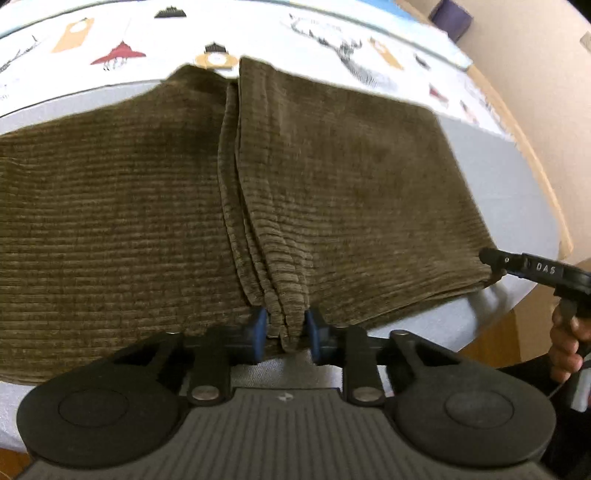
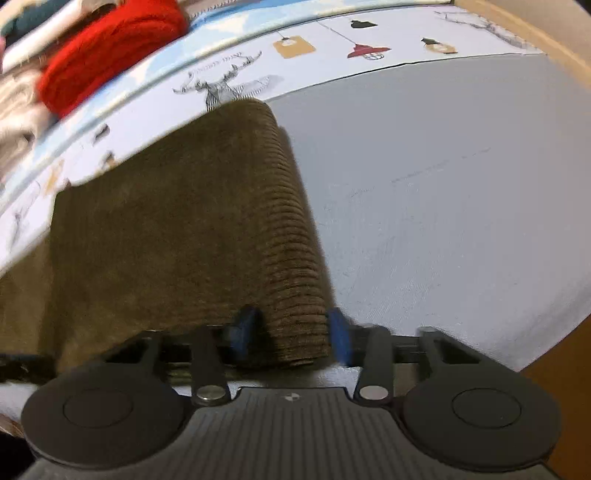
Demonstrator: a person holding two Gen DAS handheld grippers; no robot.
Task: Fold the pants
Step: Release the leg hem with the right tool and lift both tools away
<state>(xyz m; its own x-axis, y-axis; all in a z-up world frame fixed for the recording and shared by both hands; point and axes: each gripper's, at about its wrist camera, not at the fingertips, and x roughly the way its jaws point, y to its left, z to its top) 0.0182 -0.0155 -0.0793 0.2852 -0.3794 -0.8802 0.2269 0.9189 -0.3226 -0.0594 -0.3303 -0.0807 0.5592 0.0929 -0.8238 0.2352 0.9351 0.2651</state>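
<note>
My left gripper is clenched on a bunched ridge at the near edge of the olive corduroy pants, which lie spread across the grey mat with their far edge over the printed cloth. My right gripper grasps the pants' thick folded right edge at the near corner. Far left, a red knit sits on the printed cloth.
</note>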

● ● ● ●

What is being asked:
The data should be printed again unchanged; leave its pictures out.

Written response:
Demonstrator: a person holding two Gen DAS handheld grippers; no robot.
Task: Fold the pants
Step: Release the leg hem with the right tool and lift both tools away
<state>(xyz m; its own x-axis, y-axis; all in a z-up world frame fixed for the recording and shared by both hands; point and axes: each gripper's, at about its wrist camera, not at the fingertips, and x roughly the way its jaws point, y to its left, z to its top) 0.0182 -0.0155 -0.0793 0.2852 -0.3794 -0.8802 0.2269 0.9189 -0.3226 -0.0594 -0.3303 -0.0807 0.5592 0.0929 -0.8238 0.2352 0.9351 0.2651</state>
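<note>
My left gripper is clenched on a bunched ridge at the near edge of the olive corduroy pants, which lie spread across the grey mat with their far edge over the printed cloth. My right gripper grasps the pants' thick folded right edge at the near corner. Far left, a red knit sits on the printed cloth.
</note>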

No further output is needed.